The summer day was warm; too warm in the sun, but under the canopy of trees in the forest it was cool and green and perfect for the hunt. Elswyth was never so happy as when she was out on horseback, wildly galloping after the hounds. Sometimes she thought that it was only with animals that she was ever really happy. People of late seemed to make so many demands, never seemed to be satisfied with her the way she was. Even her brothers, with whom she had lived all her life—even they had changed since her father died.

But she and Silken—and here Elswyth leaned forward to pat the shining dappled gray neck of her little gelding—she and Silken understood each other completely, were always in perfect accord.

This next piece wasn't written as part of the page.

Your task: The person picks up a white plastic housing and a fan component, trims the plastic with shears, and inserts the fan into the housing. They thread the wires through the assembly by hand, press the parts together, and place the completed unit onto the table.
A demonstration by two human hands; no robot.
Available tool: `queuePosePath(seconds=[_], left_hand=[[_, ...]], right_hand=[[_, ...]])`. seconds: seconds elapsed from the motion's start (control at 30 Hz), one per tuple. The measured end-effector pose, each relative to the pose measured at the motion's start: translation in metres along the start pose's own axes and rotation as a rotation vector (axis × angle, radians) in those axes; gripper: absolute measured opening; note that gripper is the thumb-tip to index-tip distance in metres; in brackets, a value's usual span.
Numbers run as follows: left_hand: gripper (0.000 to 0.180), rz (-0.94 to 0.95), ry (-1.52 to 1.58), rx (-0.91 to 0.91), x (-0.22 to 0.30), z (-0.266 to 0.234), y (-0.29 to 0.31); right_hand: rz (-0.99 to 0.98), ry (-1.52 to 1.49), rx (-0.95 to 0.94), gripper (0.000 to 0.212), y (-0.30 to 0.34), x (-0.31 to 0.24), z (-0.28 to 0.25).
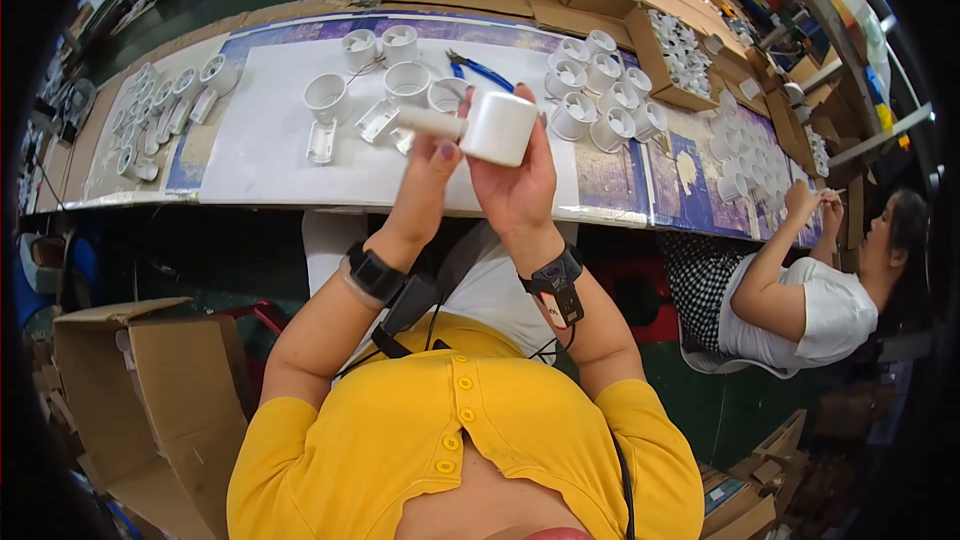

The nets had been set by the huntsmen, and the hounds were doing their work of driving the game into them. Elswyth sat her horse at a little distance from the kill. It was the chase she loved, not its conclusion. It was not so much the blood that dismayed her as it was a sense of the unfairness of it all. The deer tangled in the nets did not have a chance against the men and the spears. Elswyth favored a fight that was more even.

Half an hour later, she saw one.

The huntsmen had found a boar in the thickness of the forest along the river. A huge boar, the largest Elswyth had ever seen. They had maneuvered him into a clearing around a forest pond, and he was standing there when they came up, his back to the pond, the sun shining on his hard gray bristles and wicked white tusks. The mounted nobles halted within the cover of the trees as he snorted and pawed the ground. He was a ferocious-looking beast, Elswyth thought in awe. She had not known boars could be so big. He snorted again savagely, planted his short legs wide, and lowered his snout to the ground. His small eyes glowed red as they surveyed the men and horses before him.